Ascolto il nuovo cd di Enya, in cui la sua collaboratrice ha inventato il Loxiano, una nuova lingua, a suo dire. Rifletto sul fatto che oggi come oggi una nuova lingua forse ha poco senso. Infatti, non sappiamo neppure quante siano realmente le lingue del mondo (6 mila? 12 mila? Chissà!), e tentiamo di inventarne delle nuove.

Forse può rappresentare un bel gioco, ma nulla di più. Nel caso del loxiano, ad esempio, ricorda troppo il gaelico, per lo meno nelle sonorità. E allora, che senso ha inventare un nuovo condice linguistico, quando il panorama internazionale ne è dotato per natura?

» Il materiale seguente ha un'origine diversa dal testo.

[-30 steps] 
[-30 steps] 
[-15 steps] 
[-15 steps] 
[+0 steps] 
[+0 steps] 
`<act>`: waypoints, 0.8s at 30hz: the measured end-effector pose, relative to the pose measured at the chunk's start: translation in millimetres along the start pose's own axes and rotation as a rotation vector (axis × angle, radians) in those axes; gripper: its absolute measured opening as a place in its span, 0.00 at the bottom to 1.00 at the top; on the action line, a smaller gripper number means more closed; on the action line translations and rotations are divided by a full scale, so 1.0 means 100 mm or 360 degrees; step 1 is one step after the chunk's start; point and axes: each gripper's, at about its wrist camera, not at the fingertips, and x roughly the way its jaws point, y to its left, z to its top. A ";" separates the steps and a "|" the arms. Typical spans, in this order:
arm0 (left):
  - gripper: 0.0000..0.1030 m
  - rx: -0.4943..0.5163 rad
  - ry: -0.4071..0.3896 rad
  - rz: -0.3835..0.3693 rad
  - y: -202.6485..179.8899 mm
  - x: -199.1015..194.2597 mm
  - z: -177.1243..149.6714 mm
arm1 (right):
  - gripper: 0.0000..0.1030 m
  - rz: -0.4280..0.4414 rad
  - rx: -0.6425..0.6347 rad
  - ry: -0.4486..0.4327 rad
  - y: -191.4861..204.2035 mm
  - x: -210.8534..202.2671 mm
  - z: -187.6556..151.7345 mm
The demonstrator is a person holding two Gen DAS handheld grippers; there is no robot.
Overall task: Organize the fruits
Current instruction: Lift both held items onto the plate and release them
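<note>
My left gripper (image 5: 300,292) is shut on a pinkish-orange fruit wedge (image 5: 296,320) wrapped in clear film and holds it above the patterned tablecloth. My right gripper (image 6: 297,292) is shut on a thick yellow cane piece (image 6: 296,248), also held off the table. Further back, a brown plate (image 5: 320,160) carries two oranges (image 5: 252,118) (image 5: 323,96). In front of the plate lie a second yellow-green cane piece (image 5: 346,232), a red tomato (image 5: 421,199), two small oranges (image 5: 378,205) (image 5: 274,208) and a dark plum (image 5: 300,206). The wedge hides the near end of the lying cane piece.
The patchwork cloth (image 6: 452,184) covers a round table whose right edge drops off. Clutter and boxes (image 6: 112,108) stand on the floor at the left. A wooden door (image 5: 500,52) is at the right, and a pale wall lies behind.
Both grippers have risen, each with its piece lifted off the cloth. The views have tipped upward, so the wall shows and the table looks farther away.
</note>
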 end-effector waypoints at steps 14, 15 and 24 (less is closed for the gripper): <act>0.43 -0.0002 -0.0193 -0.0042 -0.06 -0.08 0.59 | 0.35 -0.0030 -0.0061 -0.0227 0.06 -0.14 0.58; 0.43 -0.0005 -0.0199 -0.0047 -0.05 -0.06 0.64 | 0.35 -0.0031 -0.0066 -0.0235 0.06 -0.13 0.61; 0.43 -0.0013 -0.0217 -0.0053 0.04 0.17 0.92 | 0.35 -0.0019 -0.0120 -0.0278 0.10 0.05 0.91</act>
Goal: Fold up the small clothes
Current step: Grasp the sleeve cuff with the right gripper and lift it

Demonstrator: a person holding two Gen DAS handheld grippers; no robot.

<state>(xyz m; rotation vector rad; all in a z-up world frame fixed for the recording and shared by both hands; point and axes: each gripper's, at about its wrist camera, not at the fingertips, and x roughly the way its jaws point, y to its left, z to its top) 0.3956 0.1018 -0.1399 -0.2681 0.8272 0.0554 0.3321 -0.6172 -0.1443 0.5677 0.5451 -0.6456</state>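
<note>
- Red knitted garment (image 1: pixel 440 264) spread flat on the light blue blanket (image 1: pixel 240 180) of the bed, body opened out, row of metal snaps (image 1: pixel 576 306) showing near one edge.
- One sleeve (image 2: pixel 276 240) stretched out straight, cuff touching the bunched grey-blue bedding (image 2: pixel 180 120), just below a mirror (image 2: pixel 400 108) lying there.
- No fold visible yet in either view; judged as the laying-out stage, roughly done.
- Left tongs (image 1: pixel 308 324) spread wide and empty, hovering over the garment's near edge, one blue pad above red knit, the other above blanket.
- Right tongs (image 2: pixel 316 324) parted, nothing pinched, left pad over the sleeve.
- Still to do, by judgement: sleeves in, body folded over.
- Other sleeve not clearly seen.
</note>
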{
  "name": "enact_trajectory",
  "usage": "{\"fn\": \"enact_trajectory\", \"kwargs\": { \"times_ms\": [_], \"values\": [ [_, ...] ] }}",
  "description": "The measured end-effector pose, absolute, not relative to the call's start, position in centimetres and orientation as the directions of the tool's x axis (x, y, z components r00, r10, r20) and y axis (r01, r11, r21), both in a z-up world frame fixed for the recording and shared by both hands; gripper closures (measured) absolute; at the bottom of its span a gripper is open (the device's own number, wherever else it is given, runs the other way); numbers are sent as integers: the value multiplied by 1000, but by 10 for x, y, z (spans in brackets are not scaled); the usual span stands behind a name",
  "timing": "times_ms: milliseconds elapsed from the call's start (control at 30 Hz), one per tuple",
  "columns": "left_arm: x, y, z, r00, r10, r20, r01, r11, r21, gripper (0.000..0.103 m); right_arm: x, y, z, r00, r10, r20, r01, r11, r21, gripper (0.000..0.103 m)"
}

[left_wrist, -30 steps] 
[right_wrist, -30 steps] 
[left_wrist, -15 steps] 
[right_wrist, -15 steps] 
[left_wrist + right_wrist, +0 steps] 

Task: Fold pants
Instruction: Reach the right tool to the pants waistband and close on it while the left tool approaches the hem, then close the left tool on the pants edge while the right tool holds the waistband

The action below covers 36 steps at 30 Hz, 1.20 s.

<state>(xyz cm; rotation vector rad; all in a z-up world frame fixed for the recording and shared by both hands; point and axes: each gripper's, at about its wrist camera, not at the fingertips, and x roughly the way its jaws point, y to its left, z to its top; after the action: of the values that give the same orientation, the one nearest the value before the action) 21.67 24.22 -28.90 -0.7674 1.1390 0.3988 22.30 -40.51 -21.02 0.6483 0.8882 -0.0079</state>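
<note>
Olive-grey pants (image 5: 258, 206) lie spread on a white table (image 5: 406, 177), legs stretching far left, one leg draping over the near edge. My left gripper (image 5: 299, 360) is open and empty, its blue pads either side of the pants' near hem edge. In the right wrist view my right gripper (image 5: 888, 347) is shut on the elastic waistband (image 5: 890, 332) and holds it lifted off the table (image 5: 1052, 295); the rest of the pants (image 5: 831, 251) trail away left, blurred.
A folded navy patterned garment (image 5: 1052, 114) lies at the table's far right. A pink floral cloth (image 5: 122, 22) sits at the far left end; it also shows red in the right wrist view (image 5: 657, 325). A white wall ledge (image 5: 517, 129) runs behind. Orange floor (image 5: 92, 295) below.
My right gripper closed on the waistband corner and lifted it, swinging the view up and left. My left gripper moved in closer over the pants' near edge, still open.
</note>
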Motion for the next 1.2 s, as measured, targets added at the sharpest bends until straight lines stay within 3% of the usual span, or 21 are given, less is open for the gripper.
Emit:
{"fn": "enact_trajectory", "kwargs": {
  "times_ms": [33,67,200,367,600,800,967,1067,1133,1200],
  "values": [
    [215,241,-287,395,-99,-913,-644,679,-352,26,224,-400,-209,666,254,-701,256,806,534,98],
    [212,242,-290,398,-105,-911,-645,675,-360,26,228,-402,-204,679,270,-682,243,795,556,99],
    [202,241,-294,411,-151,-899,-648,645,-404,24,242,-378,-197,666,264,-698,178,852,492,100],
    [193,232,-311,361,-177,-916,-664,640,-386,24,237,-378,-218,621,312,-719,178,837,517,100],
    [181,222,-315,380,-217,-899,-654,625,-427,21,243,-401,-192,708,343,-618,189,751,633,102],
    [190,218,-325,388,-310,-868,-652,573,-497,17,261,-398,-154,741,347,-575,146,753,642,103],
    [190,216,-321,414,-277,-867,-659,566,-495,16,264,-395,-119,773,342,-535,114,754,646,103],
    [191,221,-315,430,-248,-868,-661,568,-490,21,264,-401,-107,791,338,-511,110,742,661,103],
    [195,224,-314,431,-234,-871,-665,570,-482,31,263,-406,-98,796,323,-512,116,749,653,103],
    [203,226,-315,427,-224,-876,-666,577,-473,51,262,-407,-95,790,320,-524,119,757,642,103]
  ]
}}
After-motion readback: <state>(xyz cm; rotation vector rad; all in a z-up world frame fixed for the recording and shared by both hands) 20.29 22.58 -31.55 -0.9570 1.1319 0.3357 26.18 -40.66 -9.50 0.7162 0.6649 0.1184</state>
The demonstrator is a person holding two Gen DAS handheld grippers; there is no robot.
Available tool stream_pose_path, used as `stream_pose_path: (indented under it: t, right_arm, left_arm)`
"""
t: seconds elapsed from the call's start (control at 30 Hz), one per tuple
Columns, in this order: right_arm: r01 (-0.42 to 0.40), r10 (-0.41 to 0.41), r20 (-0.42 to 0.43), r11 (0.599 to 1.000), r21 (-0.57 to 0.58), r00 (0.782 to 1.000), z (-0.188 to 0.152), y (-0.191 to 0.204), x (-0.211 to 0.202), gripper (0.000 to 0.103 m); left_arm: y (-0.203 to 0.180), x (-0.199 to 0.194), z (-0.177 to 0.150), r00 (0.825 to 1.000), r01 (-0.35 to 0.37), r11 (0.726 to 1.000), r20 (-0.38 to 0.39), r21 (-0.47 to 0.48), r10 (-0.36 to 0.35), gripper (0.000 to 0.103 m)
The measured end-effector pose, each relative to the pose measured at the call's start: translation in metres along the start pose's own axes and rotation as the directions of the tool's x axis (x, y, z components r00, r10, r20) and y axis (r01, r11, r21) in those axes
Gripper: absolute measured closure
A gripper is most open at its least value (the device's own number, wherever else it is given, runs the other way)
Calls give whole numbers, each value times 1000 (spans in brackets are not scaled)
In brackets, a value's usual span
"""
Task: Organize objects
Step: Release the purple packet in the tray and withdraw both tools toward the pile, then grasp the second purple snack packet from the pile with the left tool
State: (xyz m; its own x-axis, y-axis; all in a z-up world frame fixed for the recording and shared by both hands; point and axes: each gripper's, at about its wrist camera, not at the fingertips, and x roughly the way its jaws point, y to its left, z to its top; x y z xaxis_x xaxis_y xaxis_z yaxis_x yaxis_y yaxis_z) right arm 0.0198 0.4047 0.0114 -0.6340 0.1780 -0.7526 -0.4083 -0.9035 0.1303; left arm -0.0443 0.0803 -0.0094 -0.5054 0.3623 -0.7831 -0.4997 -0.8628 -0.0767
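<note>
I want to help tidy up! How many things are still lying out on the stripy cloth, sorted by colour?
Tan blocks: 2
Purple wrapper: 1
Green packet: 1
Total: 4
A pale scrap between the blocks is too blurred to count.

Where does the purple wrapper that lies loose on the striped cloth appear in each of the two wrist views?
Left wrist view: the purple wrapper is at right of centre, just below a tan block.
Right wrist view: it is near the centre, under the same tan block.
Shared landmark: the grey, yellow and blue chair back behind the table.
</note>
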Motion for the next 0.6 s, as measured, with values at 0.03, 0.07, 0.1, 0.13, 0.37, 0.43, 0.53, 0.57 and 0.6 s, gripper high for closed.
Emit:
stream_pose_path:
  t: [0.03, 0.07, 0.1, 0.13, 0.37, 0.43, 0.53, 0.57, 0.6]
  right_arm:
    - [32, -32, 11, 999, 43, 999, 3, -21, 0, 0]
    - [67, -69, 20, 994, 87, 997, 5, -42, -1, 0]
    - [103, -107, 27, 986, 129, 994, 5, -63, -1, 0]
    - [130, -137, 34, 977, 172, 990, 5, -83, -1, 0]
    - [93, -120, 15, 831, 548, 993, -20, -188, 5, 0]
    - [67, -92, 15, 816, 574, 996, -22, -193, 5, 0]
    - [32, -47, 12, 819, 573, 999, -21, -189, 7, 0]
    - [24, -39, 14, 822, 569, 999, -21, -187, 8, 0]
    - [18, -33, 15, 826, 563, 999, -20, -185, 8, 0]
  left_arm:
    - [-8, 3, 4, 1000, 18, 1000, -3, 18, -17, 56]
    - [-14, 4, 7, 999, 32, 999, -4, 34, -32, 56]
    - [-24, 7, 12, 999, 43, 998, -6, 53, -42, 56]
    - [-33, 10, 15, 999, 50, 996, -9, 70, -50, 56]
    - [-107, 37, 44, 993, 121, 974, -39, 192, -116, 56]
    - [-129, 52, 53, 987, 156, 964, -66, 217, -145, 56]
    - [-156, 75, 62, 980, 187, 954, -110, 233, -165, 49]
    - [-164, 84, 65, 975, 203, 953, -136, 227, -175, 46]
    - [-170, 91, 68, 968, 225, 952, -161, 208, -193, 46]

Sarò forse tradizionalista, ma proprio non mi dicono nulla queste sperimentazioni. Le trovo frivole. Avrei apprezzato una rievocazione di lingue antiche, come nel caso del greco o del latino, solo per citarne un paio. Ma il loxiano, chi diavolo lo studierà mai? E: ci sarà qualcuno che si appassionerà ad esso, o piuttosto rimarrà una di quelle lingue puramente accessorie, frutto di giochi letterari, come accadde con l’elfico?